◆ Exercise aim: Copy all the lines of the listing below exactly. Skip the images.

────────────────

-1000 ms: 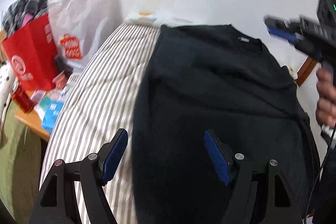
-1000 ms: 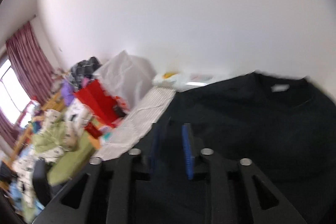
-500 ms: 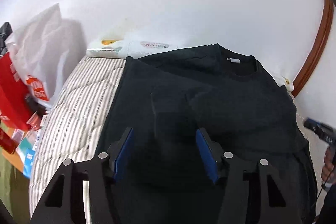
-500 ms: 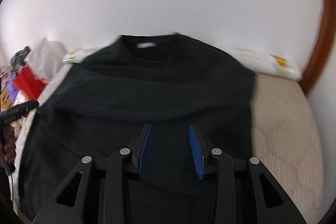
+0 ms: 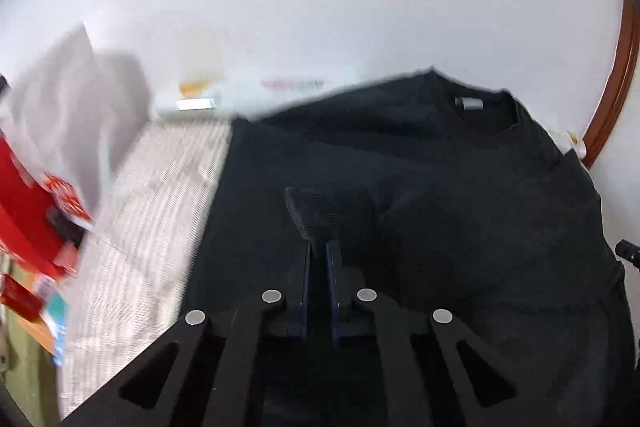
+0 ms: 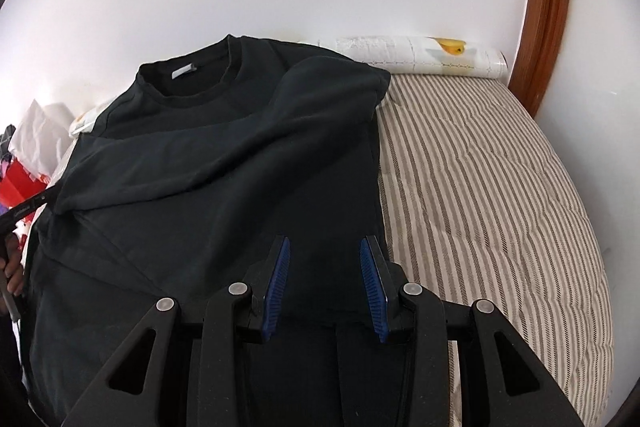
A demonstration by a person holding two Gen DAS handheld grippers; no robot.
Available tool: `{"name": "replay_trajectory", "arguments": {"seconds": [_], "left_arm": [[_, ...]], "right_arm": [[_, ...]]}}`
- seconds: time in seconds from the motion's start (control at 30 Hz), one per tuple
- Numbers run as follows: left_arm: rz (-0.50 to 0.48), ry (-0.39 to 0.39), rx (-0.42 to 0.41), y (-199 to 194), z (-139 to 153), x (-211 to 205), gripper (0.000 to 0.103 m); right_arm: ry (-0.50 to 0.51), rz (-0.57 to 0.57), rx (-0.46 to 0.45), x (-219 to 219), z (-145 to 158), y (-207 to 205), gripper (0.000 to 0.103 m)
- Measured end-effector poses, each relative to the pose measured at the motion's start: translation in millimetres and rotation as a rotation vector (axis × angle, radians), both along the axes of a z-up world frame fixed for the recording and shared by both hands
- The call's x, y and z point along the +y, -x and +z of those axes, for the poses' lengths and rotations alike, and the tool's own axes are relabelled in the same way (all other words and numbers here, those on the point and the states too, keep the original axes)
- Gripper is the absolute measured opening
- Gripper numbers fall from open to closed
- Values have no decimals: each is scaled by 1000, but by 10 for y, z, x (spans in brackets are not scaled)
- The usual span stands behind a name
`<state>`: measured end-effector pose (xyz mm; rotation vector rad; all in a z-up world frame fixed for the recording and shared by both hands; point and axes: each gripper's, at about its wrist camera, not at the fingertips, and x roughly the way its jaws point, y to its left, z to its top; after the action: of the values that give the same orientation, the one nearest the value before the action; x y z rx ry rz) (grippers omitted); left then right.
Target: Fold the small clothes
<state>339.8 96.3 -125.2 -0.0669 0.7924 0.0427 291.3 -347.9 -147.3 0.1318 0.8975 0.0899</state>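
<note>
My left gripper (image 5: pixel 319 259) sits at lower centre of its view, tilted down over the black shirt (image 6: pixel 224 163), and it's clenched on a pinch of the ribbed sleeve cuff (image 5: pixel 320 215), which stands up just above the pads. Left view is motion-blurred on its left side.

My right gripper (image 6: pixel 325 283) is at lower centre of its view, also angled down. Its blue pads (image 6: pixel 370 287) are apart, not pressing on anything I can see; they hover over the shirt's lower right part, near the hem. Whether the tips touch the cloth I can't tell.

The shirt lies flat on the bed (image 6: pixel 480 187), collar at the upper left of the right view with a white tag (image 6: pixel 183 71) showing. One sleeve is folded across the chest. The shirt's right edge runs straight down centre frame, just right of my right gripper.

Open room: a wide bare area of striped bedcover at right in the right view, running to the wooden frame (image 6: pixel 548 7) in the upper right and a white roll (image 6: pixel 420 51) against the wall. In the left view a narrower striped strip is left of the shirt, ending at a white bag (image 5: pixel 76 99) and a red bag (image 5: pixel 24 211) at the far left. A hand (image 6: pixel 12 263) shows at the left edge of the right view.
</note>
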Motion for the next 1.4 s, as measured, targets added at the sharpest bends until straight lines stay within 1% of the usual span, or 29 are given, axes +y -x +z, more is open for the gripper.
{"name": "replay_trajectory", "arguments": {"seconds": [0.07, 0.13, 0.2, 0.23, 0.27, 0.33, 0.37, 0.4, 0.47, 0.53, 0.6, 0.73, 0.87, 0.93, 1.03, 1.13, 1.27, 1.33, 1.4], "left_arm": [[22, 11, -42, 91, 161, 85, 7], [37, -16, -51, 167, 212, 152, 7], [43, -23, -37, 199, 144, 221, 7], [45, -25, -19, 194, 76, 248, 7], [49, -26, 16, 185, -24, 284, 7], [48, 9, 64, 176, -175, 339, 7], [47, 13, 73, 173, -212, 340, 8], [47, 13, 76, 187, -242, 346, 8], [47, 7, 74, 205, -254, 324, 8], [48, 0, 72, 220, -227, 305, 8], [53, -12, 62, 258, -192, 290, 10], [65, -11, 53, 359, -114, 256, 10], [62, 1, 38, 524, 6, 186, 10], [53, -14, 33, 620, 71, 130, 10], [67, -53, 14, 842, 190, 48, 10], [66, -24, 13, 1067, 267, 22, 10], [66, -21, 21, 1367, 281, 1, 10], [74, -7, 30, 1540, 252, 29, 13], [76, 15, 55, 1679, 179, 72, 31]], "right_arm": [[-5, 0, -19, 18, 43, -67, 37], [7, -5, -18, 57, 59, -141, 37], [6, -16, -22, 66, 49, -215, 37], [6, -23, -13, 65, 21, -247, 39], [9, -27, -2, 68, -11, -271, 41], [55, -52, 37, 64, -145, -332, 41], [104, -47, 155, 53, -206, -350, 41], [113, -62, 179, 23, -278, -360, 42], [67, -84, 174, -67, -280, -332, 47], [51, -112, 185, -139, -230, -301, 48], [33, -105, 153, -176, -121, -210, 48], [86, -85, 117, -160, 79, -34, 48], [116, -89, 82, -181, 283, 174, 48], [119, -100, 65, -202, 380, 307, 48], [97, -127, 49, -265, 503, 456, 48], [62, -130, 56, -303, 620, 695, 48], [57, -116, 64, -322, 691, 1007, 48], [43, -113, 67, -334, 680, 1148, 48], [27, -108, 86, -350, 610, 1322, 50]]}}
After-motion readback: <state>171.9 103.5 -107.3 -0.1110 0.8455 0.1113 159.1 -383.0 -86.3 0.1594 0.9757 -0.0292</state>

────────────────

◆ Exercise solution:
-1000 ms: 
-1000 ms: 
-500 ms: 
-500 ms: 
+0 ms: 
+0 ms: 
A demonstration by a person holding two Gen DAS handheld grippers; no robot.
Available tool: `{"name": "replay_trajectory", "arguments": {"seconds": [_], "left_arm": [[_, ...]], "right_arm": [[_, ...]]}}`
- seconds: time in seconds from the motion's start (control at 30 Hz), one per tuple
- Numbers run as follows: left_arm: rz (-0.50 to 0.48), ry (-0.39 to 0.39), rx (-0.42 to 0.41), y (-199 to 194), z (-139 to 153), x (-211 to 205), gripper (0.000 to 0.103 m); right_arm: ry (-0.50 to 0.51), rz (-0.57 to 0.57), rx (-0.46 to 0.45), x (-219 to 219), z (-145 to 158), y (-207 to 205), gripper (0.000 to 0.103 m)
- Measured end-effector poses, each relative to the pose measured at the motion's start: translation in millimetres and rotation as a rotation vector (axis × angle, radians), both along the axes of a z-up world frame fixed for the recording and shared by both hands
- The call's x, y and z point along the +y, -x and +z of those axes, for the poses' lengths and rotations alike, and the tool's own axes are relabelled in the same way (all other words and numbers here, those on the point and the states too, keep the original axes)
- Gripper is the absolute measured opening
- Gripper numbers fall from open to closed
- Values have no decimals: each is scaled by 1000, but by 10 for y, z, x (spans in brackets are not scaled)
- The usual span stands behind a name
`<state>`: measured end-effector pose (xyz mm; rotation vector rad; all in a z-up world frame fixed for the recording and shared by both hands; point and axes: each gripper's, at about its wrist camera, not at the fingertips, and x roughly the way its jaws point, y to its left, z to its top; after the action: of the values that give the same orientation, the one nearest the value before the action; x y z rx ry rz) (grippers omitted); left then right.
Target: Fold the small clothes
<state>339.8 96.3 -125.2 -0.0669 0.7924 0.0427 291.3 -347.9 -147.3 0.1318 0.8975 0.0899</state>
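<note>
My left gripper (image 5: pixel 319 259) sits at lower centre of its view, tilted down over the black shirt (image 6: pixel 224 163), and it's clenched on a pinch of the ribbed sleeve cuff (image 5: pixel 320 215), which stands up just above the pads. Left view is motion-blurred on its left side.

My right gripper (image 6: pixel 325 283) is at lower centre of its view, also angled down. Its blue pads (image 6: pixel 370 287) are apart, not pressing on anything I can see; they hover over the shirt's lower right part, near the hem. Whether the tips touch the cloth I can't tell.

The shirt lies flat on the bed (image 6: pixel 480 187), collar at the upper left of the right view with a white tag (image 6: pixel 183 71) showing. One sleeve is folded across the chest. The shirt's right edge runs straight down centre frame, just right of my right gripper.

Open room: a wide bare area of striped bedcover at right in the right view, running to the wooden frame (image 6: pixel 548 7) in the upper right and a white roll (image 6: pixel 420 51) against the wall. In the left view a narrower striped strip is left of the shirt, ending at a white bag (image 5: pixel 76 99) and a red bag (image 5: pixel 24 211) at the far left. A hand (image 6: pixel 12 263) shows at the left edge of the right view.
</note>
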Motion for the next 1.4 s, as measured, targets added at the sharpest bends until straight lines stay within 1% of the usual span, or 29 are given, axes +y -x +z, more is open for the gripper.
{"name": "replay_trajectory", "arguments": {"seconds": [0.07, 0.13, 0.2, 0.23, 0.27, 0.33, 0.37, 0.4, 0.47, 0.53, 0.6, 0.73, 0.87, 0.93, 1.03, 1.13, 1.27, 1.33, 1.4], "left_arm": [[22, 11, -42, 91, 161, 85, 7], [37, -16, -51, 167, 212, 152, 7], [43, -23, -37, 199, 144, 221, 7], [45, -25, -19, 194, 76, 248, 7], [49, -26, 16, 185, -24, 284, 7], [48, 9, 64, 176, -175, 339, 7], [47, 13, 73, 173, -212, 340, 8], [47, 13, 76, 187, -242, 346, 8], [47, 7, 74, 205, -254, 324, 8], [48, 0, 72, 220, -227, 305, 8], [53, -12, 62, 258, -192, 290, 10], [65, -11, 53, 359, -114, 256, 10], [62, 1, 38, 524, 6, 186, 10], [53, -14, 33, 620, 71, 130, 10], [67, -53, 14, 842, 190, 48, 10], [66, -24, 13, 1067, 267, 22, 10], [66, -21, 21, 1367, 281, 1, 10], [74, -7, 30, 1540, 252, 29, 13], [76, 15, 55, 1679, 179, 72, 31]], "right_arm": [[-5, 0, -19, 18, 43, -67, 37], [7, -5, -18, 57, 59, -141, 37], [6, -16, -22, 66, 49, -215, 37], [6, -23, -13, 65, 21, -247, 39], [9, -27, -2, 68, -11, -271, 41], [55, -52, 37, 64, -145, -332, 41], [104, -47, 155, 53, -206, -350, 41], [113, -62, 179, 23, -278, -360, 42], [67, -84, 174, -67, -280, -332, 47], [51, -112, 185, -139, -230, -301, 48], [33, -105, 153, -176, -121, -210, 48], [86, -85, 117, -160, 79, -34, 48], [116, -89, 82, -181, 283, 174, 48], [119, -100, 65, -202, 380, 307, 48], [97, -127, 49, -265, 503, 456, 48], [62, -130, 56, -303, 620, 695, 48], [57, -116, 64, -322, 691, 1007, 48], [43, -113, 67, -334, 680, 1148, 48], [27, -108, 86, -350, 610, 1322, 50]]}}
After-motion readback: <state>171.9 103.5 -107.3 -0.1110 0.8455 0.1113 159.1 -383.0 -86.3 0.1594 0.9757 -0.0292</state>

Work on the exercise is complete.